PROBLEM STATEMENT: As you look over the data below, please find each line where the word "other" appears, then copy it.

------ DATA FOR REVIEW

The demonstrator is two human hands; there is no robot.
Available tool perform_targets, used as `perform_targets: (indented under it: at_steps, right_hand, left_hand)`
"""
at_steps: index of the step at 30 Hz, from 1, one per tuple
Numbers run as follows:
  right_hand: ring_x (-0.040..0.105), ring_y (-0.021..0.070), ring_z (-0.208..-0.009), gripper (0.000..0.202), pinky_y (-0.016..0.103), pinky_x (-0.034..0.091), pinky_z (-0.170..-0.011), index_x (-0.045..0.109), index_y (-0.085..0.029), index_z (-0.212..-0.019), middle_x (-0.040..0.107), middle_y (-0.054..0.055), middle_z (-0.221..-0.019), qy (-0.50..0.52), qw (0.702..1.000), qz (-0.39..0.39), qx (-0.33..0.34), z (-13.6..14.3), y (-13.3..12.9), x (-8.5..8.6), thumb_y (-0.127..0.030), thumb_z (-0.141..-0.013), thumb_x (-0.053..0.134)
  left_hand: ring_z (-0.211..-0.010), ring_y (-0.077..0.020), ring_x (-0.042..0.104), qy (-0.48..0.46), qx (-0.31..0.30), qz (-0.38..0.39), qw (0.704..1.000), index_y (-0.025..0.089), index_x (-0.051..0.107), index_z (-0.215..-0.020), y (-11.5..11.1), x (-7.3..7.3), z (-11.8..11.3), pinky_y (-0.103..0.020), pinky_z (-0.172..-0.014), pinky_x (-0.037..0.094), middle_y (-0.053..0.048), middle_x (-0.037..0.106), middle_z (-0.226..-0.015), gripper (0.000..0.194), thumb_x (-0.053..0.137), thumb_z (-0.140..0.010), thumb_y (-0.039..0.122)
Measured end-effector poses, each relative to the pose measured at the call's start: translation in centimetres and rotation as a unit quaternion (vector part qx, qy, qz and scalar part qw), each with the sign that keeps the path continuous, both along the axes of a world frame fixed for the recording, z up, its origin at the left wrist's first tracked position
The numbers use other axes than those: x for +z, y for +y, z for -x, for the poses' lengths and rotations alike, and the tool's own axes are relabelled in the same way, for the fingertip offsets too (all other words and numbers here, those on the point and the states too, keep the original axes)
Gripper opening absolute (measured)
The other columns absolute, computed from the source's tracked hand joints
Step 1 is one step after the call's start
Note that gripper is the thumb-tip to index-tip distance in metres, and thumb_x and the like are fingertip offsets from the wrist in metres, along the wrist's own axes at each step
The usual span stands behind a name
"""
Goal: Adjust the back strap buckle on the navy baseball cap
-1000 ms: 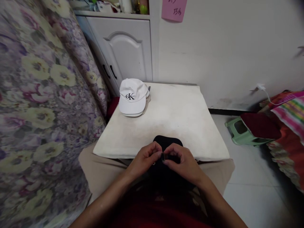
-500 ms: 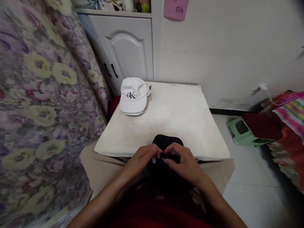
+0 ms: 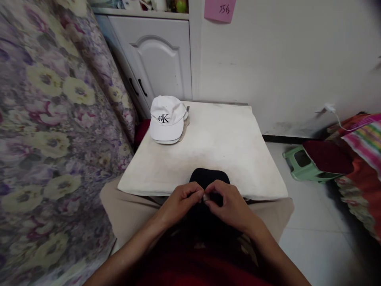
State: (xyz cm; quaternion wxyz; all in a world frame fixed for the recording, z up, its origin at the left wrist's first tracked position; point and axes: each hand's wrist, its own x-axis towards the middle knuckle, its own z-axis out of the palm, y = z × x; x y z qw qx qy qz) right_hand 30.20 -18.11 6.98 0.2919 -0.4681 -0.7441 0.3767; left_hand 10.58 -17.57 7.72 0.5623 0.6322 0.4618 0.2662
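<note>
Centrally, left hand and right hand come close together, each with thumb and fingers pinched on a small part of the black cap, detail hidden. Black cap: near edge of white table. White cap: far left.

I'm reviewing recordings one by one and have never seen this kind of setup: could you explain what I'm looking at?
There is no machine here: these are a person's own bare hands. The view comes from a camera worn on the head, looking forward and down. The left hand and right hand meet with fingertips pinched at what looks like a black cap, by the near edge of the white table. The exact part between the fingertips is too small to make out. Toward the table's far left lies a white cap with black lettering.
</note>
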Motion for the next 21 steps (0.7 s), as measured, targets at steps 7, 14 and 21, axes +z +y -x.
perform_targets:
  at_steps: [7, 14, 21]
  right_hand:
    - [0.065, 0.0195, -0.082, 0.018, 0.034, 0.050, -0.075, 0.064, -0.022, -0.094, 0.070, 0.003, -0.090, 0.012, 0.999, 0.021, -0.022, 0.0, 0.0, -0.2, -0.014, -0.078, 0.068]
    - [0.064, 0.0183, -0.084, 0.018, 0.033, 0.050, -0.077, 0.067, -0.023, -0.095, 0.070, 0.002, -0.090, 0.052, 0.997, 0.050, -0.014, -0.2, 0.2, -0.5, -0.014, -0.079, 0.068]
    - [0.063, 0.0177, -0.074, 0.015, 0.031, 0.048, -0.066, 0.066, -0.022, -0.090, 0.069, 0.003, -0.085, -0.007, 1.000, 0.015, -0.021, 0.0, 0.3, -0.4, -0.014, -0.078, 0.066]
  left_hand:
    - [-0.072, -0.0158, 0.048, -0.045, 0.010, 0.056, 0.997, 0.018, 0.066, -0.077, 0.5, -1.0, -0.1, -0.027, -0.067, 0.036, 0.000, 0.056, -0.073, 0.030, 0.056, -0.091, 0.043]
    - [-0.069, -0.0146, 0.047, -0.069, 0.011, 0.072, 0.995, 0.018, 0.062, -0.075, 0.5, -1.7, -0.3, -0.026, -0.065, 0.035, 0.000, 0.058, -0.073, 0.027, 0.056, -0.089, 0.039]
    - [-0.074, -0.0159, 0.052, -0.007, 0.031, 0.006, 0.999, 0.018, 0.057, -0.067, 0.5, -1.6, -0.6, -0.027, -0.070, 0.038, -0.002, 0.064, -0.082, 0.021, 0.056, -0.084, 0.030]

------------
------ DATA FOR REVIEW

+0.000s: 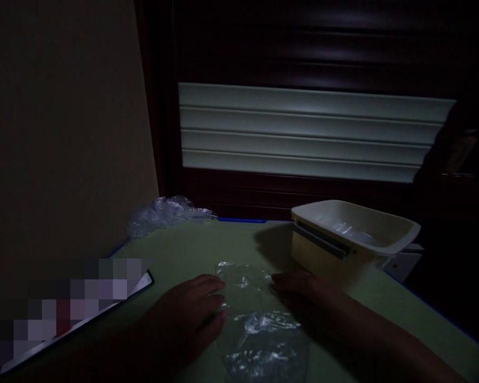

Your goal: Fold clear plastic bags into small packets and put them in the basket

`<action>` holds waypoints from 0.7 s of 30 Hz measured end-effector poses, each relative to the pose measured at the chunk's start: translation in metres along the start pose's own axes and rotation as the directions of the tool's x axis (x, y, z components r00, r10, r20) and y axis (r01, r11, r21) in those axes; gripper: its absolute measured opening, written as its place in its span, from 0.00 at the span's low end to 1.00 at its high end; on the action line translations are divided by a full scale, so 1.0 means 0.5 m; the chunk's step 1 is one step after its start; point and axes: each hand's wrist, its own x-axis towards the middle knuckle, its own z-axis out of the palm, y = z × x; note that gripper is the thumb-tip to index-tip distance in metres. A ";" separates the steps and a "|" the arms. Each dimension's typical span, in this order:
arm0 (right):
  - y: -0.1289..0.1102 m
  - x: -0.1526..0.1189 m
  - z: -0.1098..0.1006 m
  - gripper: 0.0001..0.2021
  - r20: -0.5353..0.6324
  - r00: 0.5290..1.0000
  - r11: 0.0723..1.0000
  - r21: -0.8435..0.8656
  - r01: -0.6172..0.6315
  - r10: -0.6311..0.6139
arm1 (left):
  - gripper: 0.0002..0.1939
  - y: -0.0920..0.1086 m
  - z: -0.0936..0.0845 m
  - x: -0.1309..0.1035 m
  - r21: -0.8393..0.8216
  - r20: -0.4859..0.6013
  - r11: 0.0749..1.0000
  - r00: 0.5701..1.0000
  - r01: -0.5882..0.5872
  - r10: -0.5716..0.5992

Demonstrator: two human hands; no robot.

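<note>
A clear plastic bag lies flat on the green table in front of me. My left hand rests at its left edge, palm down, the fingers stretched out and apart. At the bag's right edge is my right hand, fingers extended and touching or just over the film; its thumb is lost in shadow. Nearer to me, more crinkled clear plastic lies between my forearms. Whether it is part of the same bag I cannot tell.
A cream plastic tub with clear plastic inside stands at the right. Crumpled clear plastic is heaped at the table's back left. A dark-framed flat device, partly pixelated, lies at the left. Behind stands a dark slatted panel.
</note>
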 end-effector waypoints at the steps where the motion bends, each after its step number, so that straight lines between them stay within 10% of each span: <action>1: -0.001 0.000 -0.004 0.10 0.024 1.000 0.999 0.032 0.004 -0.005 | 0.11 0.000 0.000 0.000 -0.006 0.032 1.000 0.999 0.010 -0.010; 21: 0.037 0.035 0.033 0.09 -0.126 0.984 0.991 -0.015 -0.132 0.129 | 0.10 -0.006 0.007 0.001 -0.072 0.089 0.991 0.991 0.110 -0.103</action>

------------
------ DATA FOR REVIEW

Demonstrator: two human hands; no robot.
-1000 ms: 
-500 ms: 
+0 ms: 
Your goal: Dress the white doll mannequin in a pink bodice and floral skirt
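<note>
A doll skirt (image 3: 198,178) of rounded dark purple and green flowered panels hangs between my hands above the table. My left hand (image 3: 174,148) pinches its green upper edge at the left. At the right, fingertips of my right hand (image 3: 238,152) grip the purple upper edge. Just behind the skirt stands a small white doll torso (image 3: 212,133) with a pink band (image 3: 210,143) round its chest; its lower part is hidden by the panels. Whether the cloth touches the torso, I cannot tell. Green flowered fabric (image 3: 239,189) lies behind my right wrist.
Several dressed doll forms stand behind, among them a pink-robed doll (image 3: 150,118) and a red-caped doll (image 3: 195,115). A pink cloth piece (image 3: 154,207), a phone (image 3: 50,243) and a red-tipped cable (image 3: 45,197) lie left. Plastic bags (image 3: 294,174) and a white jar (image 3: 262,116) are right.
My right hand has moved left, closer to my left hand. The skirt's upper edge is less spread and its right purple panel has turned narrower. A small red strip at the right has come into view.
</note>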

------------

REPLY:
The numbers use other axes than those: x for +z, y for +y, z for -x, for the poses' lengths and rotations alike, and the tool's own axes are relabelled in the same way, for the fingertip offsets too (all other words and numbers here, those on the point and the states too, keep the original axes)
The other columns absolute, computed from the source's tracked hand joints

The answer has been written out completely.